TASK OBJECTIVE:
Once the line holding "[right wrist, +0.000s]" is found in the listing below, write it out and each later line exactly, up to and including the one holding "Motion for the".

DATA EXCERPT:
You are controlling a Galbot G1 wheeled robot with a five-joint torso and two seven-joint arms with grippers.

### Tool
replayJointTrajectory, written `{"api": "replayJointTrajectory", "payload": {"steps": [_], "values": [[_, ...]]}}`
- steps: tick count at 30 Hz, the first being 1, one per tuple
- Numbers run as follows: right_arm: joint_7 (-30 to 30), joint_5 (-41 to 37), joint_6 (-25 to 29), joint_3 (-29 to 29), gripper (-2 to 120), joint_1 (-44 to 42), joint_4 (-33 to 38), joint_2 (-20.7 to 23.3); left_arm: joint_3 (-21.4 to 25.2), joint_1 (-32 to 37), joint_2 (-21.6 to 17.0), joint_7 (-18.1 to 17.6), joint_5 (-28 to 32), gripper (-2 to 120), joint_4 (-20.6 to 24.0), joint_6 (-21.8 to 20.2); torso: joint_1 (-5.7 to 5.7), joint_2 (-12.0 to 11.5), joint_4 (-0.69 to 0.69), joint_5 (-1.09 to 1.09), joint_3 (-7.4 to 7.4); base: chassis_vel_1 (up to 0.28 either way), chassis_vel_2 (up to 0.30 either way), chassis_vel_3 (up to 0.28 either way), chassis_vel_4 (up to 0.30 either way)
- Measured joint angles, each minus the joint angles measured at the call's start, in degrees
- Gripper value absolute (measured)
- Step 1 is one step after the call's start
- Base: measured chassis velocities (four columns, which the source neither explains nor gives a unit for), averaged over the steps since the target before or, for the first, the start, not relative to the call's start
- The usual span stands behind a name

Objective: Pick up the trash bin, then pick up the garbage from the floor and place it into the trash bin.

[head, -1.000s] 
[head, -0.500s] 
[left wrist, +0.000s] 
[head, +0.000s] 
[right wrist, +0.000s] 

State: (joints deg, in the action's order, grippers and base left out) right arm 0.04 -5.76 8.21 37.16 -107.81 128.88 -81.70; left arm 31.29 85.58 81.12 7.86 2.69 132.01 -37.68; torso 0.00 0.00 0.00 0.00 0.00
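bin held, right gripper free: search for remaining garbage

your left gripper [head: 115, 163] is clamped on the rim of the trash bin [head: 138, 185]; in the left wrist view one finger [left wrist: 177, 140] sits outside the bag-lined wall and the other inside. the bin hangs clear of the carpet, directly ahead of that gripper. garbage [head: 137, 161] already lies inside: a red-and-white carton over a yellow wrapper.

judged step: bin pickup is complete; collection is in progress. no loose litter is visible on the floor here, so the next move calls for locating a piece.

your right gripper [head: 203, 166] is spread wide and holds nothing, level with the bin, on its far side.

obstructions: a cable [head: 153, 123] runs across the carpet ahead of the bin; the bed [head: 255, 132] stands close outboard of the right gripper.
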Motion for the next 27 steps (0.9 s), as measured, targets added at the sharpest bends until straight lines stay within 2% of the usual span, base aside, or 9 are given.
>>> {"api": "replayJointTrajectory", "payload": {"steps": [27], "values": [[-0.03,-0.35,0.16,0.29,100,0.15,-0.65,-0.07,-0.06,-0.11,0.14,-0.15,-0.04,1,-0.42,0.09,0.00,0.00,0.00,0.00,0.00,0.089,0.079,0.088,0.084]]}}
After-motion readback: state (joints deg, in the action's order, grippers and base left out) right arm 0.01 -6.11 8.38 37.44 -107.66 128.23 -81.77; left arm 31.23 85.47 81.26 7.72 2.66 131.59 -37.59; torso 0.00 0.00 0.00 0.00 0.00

OUTPUT:
[right wrist, +0.000s] 

State: (joints deg, in the action's order, grippers and base left out) right arm 0.04 -5.76 8.21 37.16 -107.81 128.88 -81.70; left arm 31.29 85.58 81.12 7.86 2.69 132.01 -37.68; torso 0.00 0.00 0.00 0.00 0.00
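bin held, right gripper free: search for remaining garbage

your left gripper [head: 115, 163] is clamped on the rim of the trash bin [head: 138, 185]; in the left wrist view one finger [left wrist: 177, 140] sits outside the bag-lined wall and the other inside. the bin hangs clear of the carpet, directly ahead of that gripper. garbage [head: 137, 161] already lies inside: a red-and-white carton over a yellow wrapper.

judged step: bin pickup is complete; collection is in progress. no loose litter is visible on the floor here, so the next move calls for locating a piece.

your right gripper [head: 203, 166] is spread wide and holds nothing, level with the bin, on its far side.

obstructions: a cable [head: 153, 123] runs across the carpet ahead of the bin; the bed [head: 255, 132] stands close outboard of the right gripper.
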Motion for the next 27 steps (0.9 s), as measured, targets added at the sharpest bends until straight lines stay within 2% of the usual span, base aside, or 9 are given.

Nothing remains open in this exercise.